Hôtel Windsor - Nice - Chambre 40 :  Hains
Chambre 40 : Hains
Qui saura dire qui est aujourd'hui Raymond Hains, « I’Hains saisissable, I’Hains stable, I' Hains supportable, I' Hains satisfait », tel que l'appelait son ami Pierre Restany, « Raymond I'abstrait » tel que le surnomma Guy Debord, ou encore « I' asticoteur de la critique» ainsi qu'il se baptisa lui-même au début des années soixante? Il faudra bien pourtant qu'on rende un jour à Cesar ce qui est à César et à Hains ce qui lui revient, à savoir, entre autre, cette incroyable faculté de mémorisation et interconnexion des mots et des objets qui, partout, les accompagnent.
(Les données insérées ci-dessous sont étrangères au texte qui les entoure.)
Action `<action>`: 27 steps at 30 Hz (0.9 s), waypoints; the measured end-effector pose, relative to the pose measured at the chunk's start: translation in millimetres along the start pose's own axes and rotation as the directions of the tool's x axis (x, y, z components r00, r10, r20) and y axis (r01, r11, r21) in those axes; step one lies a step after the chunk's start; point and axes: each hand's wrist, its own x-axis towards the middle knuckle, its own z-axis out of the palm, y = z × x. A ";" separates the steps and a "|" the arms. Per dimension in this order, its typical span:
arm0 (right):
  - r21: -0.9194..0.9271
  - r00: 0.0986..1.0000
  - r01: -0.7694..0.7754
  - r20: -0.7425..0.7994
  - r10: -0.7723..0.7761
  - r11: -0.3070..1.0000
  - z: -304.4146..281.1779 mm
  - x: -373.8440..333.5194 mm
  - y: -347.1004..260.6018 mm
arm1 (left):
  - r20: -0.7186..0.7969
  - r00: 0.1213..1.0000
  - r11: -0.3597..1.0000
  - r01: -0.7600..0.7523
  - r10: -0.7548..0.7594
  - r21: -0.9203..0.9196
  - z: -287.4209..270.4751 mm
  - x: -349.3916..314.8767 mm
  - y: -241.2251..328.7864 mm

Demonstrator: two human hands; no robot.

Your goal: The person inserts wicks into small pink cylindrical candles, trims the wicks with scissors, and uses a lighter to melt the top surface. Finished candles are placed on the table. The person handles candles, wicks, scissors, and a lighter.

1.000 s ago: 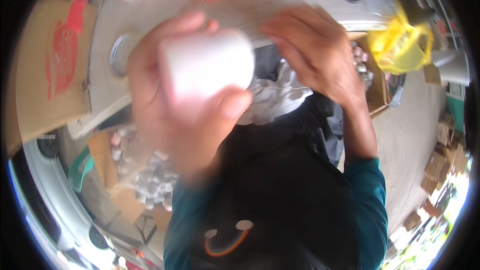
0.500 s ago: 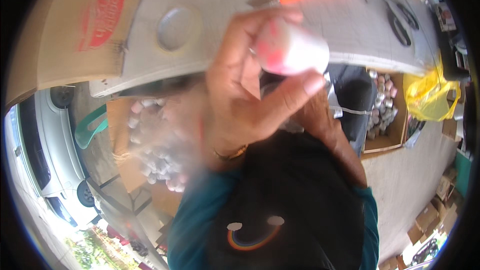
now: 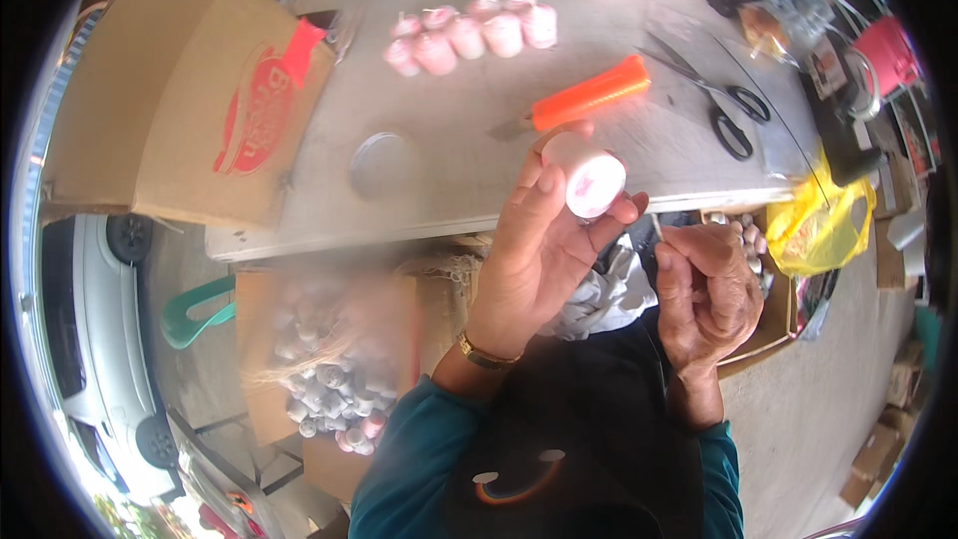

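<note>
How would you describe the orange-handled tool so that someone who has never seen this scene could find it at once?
Start at the grey table across the top of the view. Just above the left hand, which holds a small white cylinder with a pink end, lies the orange-handled cutter. It is the only bright orange thing there; the scissors to its right have black handles.

Orange-handled knife [image 3: 589, 95], scissors [image 3: 720, 110], cardboard box [image 3: 215, 100]
</note>
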 end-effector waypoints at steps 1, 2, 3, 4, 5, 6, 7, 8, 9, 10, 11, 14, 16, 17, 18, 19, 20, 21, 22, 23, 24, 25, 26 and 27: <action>-0.012 0.998 0.069 0.012 -0.069 0.998 -2.1 2.2 -1.7 | -0.003 1.000 1.000 0.027 -0.027 -0.006 1.7 0.3 -3.2; -0.015 0.992 0.128 -0.005 -0.128 0.992 -1.3 3.3 -3.0 | -0.006 0.999 0.999 0.052 -0.052 -0.013 3.6 0.5 -5.9; -0.022 0.992 0.127 0.007 -0.127 0.992 0.5 5.0 -3.4 | -0.011 0.998 0.998 0.061 -0.061 -0.017 5.3 1.1 -7.6; -0.046 0.987 0.163 0.002 -0.163 0.986 2.7 6.2 -3.5 | -0.020 0.997 0.997 0.068 -0.068 -0.021 6.9 0.7 -8.5; -0.061 0.984 0.180 -0.006 -0.181 0.982 4.6 6.8 -4.1 | -0.024 0.997 0.997 0.070 -0.070 -0.019 8.3 0.1 -8.9; -0.068 0.986 0.168 -0.012 -0.169 0.983 6.5 7.6 -4.0 | -0.015 0.998 0.998 0.065 -0.065 -0.008 9.0 0.3 -8.6; -0.070 0.987 0.158 -0.018 -0.159 0.985 7.5 7.6 -4.4 | -0.031 0.997 0.998 0.067 -0.068 -0.007 9.7 0.1 -8.8; -0.069 0.987 0.156 -0.024 -0.158 0.985 7.3 7.9 -4.4 | -0.036 0.997 0.998 0.062 -0.063 -0.007 9.9 -0.3 -8.5; -0.049 0.988 0.151 -0.015 -0.152 0.987 6.8 7.5 -4.9 | -0.045 0.997 0.998 0.057 -0.057 -0.003 10.0 -0.6 -8.5; -0.040 0.990 0.141 -0.001 -0.141 0.989 5.4 7.1 -5.1 | -0.046 0.997 0.998 0.059 -0.059 -0.006 9.9 -1.1 -8.7; -0.028 0.990 0.141 -0.004 -0.141 0.990 4.1 6.5 -5.3 | -0.048 0.997 0.998 0.060 -0.060 -0.006 9.5 -1.3 -9.2; -0.030 0.992 0.120 0.033 -0.119 0.992 2.6 5.4 -5.1 | -0.032 0.998 0.998 0.060 -0.059 0.011 8.1 -1.6 -10.7; -0.052 0.993 0.118 0.025 -0.116 0.992 3.0 5.2 -5.2 | -0.015 0.999 0.998 0.053 -0.052 0.025 6.8 -1.4 -11.1; -0.057 0.995 0.101 0.030 -0.100 0.993 3.4 5.3 -5.3 | -0.008 0.999 0.998 0.047 -0.047 0.031 6.1 -1.2 -11.1; -0.054 0.995 0.100 0.016 -0.099 0.994 3.9 5.6 -5.5 | 0.000 0.999 0.999 0.042 -0.042 0.033 5.3 -0.9 -11.0; -0.046 0.996 0.091 0.005 -0.091 0.995 4.3 5.9 -5.5 | 0.015 0.999 0.999 0.037 -0.038 0.039 4.4 -0.5 -10.8; -0.039 0.996 0.083 -0.005 -0.083 0.996 4.4 6.2 -5.6 | 0.032 0.999 0.999 0.033 -0.034 0.041 3.3 0.0 -10.4; -0.048 0.997 0.082 -0.003 -0.082 0.996 4.6 6.5 -5.5 | 0.049 0.998 0.999 0.024 -0.026 0.039 2.3 0.6 -10.4; -0.057 0.997 0.080 0.000 -0.080 0.995 4.4 6.8 -5.4 | 0.049 0.999 0.999 0.019 -0.021 0.050 1.4 1.1 -10.7; -0.063 0.997 0.082 0.002 -0.082 0.995 4.3 7.1 -5.3 | 0.048 0.999 0.998 0.009 -0.012 0.058 0.7 1.4 -11.0; -0.069 0.996 0.084 0.005 -0.084 0.994 4.0 7.2 -5.2 | 0.052 0.999 0.997 0.003 -0.006 0.071 0.1 1.6 -11.4; -0.072 0.996 0.088 0.007 -0.088 0.993 3.8 7.3 -5.2 | 0.051 0.999 0.998 -0.002 -0.001 0.066 -0.3 1.6 -11.7; -0.076 0.996 0.093 0.010 -0.092 0.993 3.7 7.3 -5.2 | 0.055 0.998 0.998 -0.004 0.000 0.064 -0.7 1.6 -12.1; -0.082 0.996 0.090 0.009 -0.089 0.993 3.6 7.2 -5.4 | 0.051 0.999 0.998 -0.005 0.002 0.060 -0.9 1.4 -12.4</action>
Depuis ses tout premiers exercices photographiques (rayogrammes et photogrammes) dans l'atelier d’Emmanuel Sougez en 1946 jusq’au photoconstats exposés à la Fondation Cartier en 1986, Rond Hains n'a cessé d’utiliser la photographie. À travers elle, il a contribué à faire tomber les cloisons qui, aujourd'hui encore, séparent parfois photographes et plasticiens. De la même façon que l'appropriation dans les années quarante et cinquante des affiches déchirées, des tôles ou des palissades, l'utilisation de la photographie est par ailleurs pour lui le moyen de mettre simplement en question les catégories traditionnelles de l'atelier, du sujet et de l'auteur.

Guy Tortosa
Hôtel Windsor - Nice - Chambre 45 : Stokker
Chambre 45 : Stokker
NO MAN 'S TIME

Je suis une spécialiste de la beauté. Je me suis fixé un programme :
rechercher le bonheur et l'amitié dans mes œuvres. Ainsi, je me dresse contre l'ironie et le cynisme. Je ne sais pas quel intérêt je porte à l'amour. Le même que tout le monde j'imagine. J'évoque des choses agréables, l'amitié et l'amour. Je ne sais pas quelle est ma motivation. Cela pourrait bien être la frustration.


J'ai commencé à utiliser les fleurs quand je cherchais un symbole pour l'amitié et je n'ai rien trouve de mieux jusqu'à présent. Je ne suis pourtant pas une fille des années soixante ni proche de la nature.
Je ne connais rien aux fleurs, mais j'aime la décoration. Les motifs décoratifs, la symétrie, le papier peint et la décoration des chambres d'enfant.

La beauté y apparaît avec force. C'est tellement séduisant. J'ai toujours essayé d'être amicale et je recherche l'amitié chez les autres. Je voudrais donner forme à ces choses, les rendre visibles. Et ce qui en ressort, c'est quelque chose de choquant. Mes peintures murales ressemblent à des monstres mais c'est
aussi très excitant. Ma passion pour ces sujets et les réactions qu'elles pourraient engendrer me poussent à faire ces œuvres. J'ai essayé de faire une mauvaise peinture et je l'ai mise à côté d'une meilleure pour voir si on peut faire la différence entre le mauvais et le bon. C'est surtout difficile parce que je n'éprouve aucun plaisir à faire de mauvaises œuvres.

Lily van der Stokker.
Hôtel Windsor - Nice - Chambre 57 : Parmiggiani
Chambre 57 : Parmiggiani
Caro Bernard
26.1O .2002

Lei mi chiede una nota per le camere d’oro che insieme abbiamo pensato per
L’Hôtel Windsor.
Dico insieme perché fu lei a ricordarmi in alto luogo, un’altra mia opera,
realizzata dentro un ambiente delle pareti d’oro.
E appunto da quel ricordo che viene la Camera d’oro di Nizza.
Un cubo d’oro, una lampada, un letto.


Un cubo puro, una forma e una materia astratta, l’indispensabile per sognare.
L’oro, da secoli, é la materia che ha fatto sognare gli alchimisti. Sognare l’oro come materia allegorica dello spirito. Quintessenza e aspirazione suprema.
Ed é dentro questa quintessenza, dentro questa materia spirituale l’invito al sogno.